Dès lors, aucun élément probant ne justifie à ce stade de retenir une mensualité de remboursement inférieure à celle portée par la commission de surendettement à 485,27 euros sur le plan de désendettement qui sera ainsi maintenue et Madame [T] [C] sera débouté de sa contestation :
Rééchelonnement des dettes de la débitrice sur une durée de 58 mois au taux maximum de 4,92 %, comme indiqué dans le tableau de remboursement applicable à ces mesures annexé au présent jugement, établi par la commission de surendettement des particuliers de l’Hérault le 23 septembre 2024.

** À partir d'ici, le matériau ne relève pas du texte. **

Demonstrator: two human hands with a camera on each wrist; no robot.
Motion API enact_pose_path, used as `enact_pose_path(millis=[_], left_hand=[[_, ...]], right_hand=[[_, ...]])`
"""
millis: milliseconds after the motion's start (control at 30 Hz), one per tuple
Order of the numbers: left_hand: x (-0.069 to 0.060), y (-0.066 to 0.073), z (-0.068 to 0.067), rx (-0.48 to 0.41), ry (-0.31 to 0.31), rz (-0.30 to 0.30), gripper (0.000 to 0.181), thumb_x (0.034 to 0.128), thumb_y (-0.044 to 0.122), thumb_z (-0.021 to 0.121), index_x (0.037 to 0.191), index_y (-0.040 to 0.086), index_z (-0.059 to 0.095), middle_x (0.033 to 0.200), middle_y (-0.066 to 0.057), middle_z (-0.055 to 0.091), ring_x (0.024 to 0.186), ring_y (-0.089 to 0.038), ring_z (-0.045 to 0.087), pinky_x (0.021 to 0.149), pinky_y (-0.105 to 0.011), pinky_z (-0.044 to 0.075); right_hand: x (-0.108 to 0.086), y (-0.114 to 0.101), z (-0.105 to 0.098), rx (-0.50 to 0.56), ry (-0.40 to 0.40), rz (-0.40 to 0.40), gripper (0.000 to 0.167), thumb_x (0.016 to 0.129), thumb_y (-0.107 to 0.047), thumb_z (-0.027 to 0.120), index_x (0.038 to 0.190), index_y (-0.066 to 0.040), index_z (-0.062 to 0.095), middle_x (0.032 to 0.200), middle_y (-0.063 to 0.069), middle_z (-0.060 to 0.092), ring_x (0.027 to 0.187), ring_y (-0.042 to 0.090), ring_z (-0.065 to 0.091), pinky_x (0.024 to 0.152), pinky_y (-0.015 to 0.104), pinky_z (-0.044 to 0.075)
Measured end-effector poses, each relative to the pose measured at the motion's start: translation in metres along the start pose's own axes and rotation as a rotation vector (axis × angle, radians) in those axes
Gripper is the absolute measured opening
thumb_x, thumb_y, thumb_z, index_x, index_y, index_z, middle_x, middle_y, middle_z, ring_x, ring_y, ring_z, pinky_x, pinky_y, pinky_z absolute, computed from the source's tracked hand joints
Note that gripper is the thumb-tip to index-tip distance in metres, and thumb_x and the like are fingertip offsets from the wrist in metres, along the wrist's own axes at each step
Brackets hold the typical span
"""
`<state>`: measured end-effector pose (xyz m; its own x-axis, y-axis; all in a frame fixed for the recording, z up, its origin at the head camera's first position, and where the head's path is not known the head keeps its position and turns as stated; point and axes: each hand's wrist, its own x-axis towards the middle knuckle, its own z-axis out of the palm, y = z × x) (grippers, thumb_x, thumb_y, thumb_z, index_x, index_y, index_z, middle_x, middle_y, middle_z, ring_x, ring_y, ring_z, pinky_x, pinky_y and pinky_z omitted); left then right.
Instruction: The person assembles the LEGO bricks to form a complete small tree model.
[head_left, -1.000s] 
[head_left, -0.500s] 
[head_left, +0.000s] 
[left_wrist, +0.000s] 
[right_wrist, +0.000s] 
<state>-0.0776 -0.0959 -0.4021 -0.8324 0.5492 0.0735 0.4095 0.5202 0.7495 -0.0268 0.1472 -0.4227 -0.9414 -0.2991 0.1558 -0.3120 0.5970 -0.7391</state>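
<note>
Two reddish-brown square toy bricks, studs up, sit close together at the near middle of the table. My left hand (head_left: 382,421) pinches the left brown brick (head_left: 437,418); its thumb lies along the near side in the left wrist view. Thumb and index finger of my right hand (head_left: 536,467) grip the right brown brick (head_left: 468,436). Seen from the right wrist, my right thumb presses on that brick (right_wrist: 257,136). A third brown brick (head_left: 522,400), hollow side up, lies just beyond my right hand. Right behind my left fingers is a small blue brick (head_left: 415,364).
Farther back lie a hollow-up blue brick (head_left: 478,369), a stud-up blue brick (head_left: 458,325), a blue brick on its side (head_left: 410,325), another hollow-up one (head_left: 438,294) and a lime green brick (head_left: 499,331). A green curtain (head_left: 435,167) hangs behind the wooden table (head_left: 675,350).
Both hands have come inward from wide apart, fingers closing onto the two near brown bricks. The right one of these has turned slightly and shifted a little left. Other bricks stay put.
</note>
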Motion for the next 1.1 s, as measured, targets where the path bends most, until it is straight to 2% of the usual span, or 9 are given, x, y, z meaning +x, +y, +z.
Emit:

Le remboursement s’opérera selon les modalités prévues au dispositif de la présente décision. Le plan de remboursement devra être scrupuleusement respecté par la débitrice qui pourra solliciter les services d’un conseiller en économie sociale et familiale et demander, dès que cela est possible, la mensualisation des charges et impositions courantes pour une meilleure gestion de son budget mensuel,. En cas de changement de situation, elle devra saisir la commission de surendettement sans délai.
PAR CES MOTIFS
Le Tribunal statuant par jugement réputé contradictoire, après débats en audience publique, mis à disposition au greffe et en premier ressort,
DÉCLARE recevable le recours en contestation de Madame [T] [C] à l’encontre des mesures imposées par la commission de surendettement de l’Hérault la concernant,
DÉBOUTE Madame [T] [C] de sa contestation,
DIT que les dettes de la débitrice, Madame [T] [C], arrêtées au jour du présent jugement, se décomposent telles qu’arrêtées par la [11],
ARRÊTE le plan de surendettement suivant :
Rééchelonnement des dettes de la débitrice Madame [T] [C] sur une durée de 58 mois au taux maximum de 4,92 %, comme indiqué dans le tableau de remboursement applicable à ces mesures annexé au présent jugement, établi par la commission de surendettement des particuliers de l’Hérault le 23 septembre 2024,
RAPPELLE qu’il revient à la débitrice de régler spontanément les sommes ci-dessus mentionnées, au besoin en prenant contact avec ses créanciers pour convenir des modalités de paiement,
RAPPELLE à la débitrice qu’elle a la possibilité de solliciter les services d’un conseiller en économie sociale et familiale et l’invite à demander, dès que cela est possible, la mensualisation des charges et impositions courantes pour une meilleure gestion de son budget mensuel,
RAPPELLE que les créanciers auxquels ces mesures sont opposables ne pourront exercer des procédures d’exécution y compris une saisie immobilière à l’encontre des biens de la débitrice pendant la durée d’exécution de ces mesures,
DIT qu’à défaut de paiement d’une seule de ces échéances à son terme, le créancier concerné pourra reprendre son droit de poursuite un mois après une mise en demeure par lettre recommandée avec accusé de réception demeurée infructueuse,
DIT qu’il appartiendra à la débitrice, en cas de changement significatif de ses conditions de ressources ou de la composition de son patrimoine de ressaisir la Commission de surendettement des particuliers d’une nouvelle demande de traitement de sa situation de surendettement,
RAPPELLE à la débitrice que pendant la durée du plan précité le fait d’accomplir tout acte susceptible d’aggraver sa situation financière, sauf autorisation des créanciers, de la Commission ou du juge, tels que d’avoir recours à un nouvel emprunt, de faire des actes de disposition étrangers à la gestion normale de son patrimoine (donation, vente de biens de valeur ou de biens immobiliers, utilisation ou liquidation de placements etc…), peut entraîner sa déchéance au bénéfice de la procédure de surendettement en application des dispositions de l’article L. 761-1 du code de la consommation,
RAPPELLE que le présent jugement est de plein droit immédiatement exécutoire,
LAISSE les dépens à la charge du Trésor Public.
Ainsi jugé et prononcé les jour, mois et an que dessus.
Le présent jugement a été signé par la Juge et la Greffière.